Le lendemain, l’entreprise remet le couvert, armée cette fois-ci d’une bombe de peinture orange fluo, pour marquer les endroits des futurs prélèvements effectués à l’aide d’une foreuse. Je comprend que c’est cela qu’on appelle une "opération de carottage". Les techniciens se font alpaguer par quelques passants et ne tardent pas à déserter les lieux, non sans avoir eu le temps de "décorer" le pavé de la place de quelques marques oranges fluo.
On se doute bien que ce n’est pas une proposition de déco pour la prochaine fête de quartier, mais on se dit qu’il en faut peu pour que ça le devienne. Et c’est parti ! Quelques heures après, les repères des futurs prélèvements de sol sont entourés de dizaines d’autres marques de la même couleurs et bientôt remplacés par des tapis de pois oranges, jaunes et roses fluo. On ne peut plus distinguer les vraies marques des fausses. Quelques tags accompagnent la nouvelle déco, histoire de pimenter la blague. " Vous ne nous carotterez pas la plaine", "Carotteurs, on ne vous laissera pas faire". C’est plutôt rigolo et pour sûr, ça risque de les faire galérer un peu...

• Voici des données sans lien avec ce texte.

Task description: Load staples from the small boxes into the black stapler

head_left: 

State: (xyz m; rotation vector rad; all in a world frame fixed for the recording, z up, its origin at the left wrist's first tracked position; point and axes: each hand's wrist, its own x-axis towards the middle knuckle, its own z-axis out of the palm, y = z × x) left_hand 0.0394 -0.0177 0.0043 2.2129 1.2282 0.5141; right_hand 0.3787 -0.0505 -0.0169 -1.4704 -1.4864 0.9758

Vendredi matin, c’est de nouveau l’alerte. les carotteurs sont là, avec leur machine à forer. Y’a aussi quelques flics municipaux et un huissier-costard-cravatte avec son appareil photo. On est une petite quinzaine à se rendre sur place, armés de croissants, parce qu’on va quand même pas se laisser abattre. On interpelle les ouvriers, on se rapproche doucement de la machine. Ils sont plutôt réceptifs, nous posent quelques questions, nous disent qu’ils comprennent mais que c’est leur boulot. On leur suggère d’exercer leur droit de retrait. On est là, ils peuvent donc prétexter que ça craint pour leur sécurité et celle de leurs machines . Quelques passants viennent s’ajouter au groupe que nous sommes. On rigole. On tente de s’approcher des machines, de déplacer un plot. On invective gentiment les travailleurs. Ça dure quelques minutes et les travailleurs décident de s’arrêter, exerçant finalement leur droit de retrait bien mérité. L’huissier nous tire des portraits de famille avec son appareil. On lui rend la pareille. L’un des ouvrier demande où est-ce qu’il y a un tabac dans le coin. On lui indique la route et on lui dit de se dépêcher car bientôt, ce bar tabac n’existera plus dans le quartier. On leur dresse le portrait de la Plaine selon la Soleam pendant qu’ils rangent leur matos. Ils s’en vont dans la joie et la bonne humeur, tout comme nous, qui finissons notre petit dèj’ au soleil.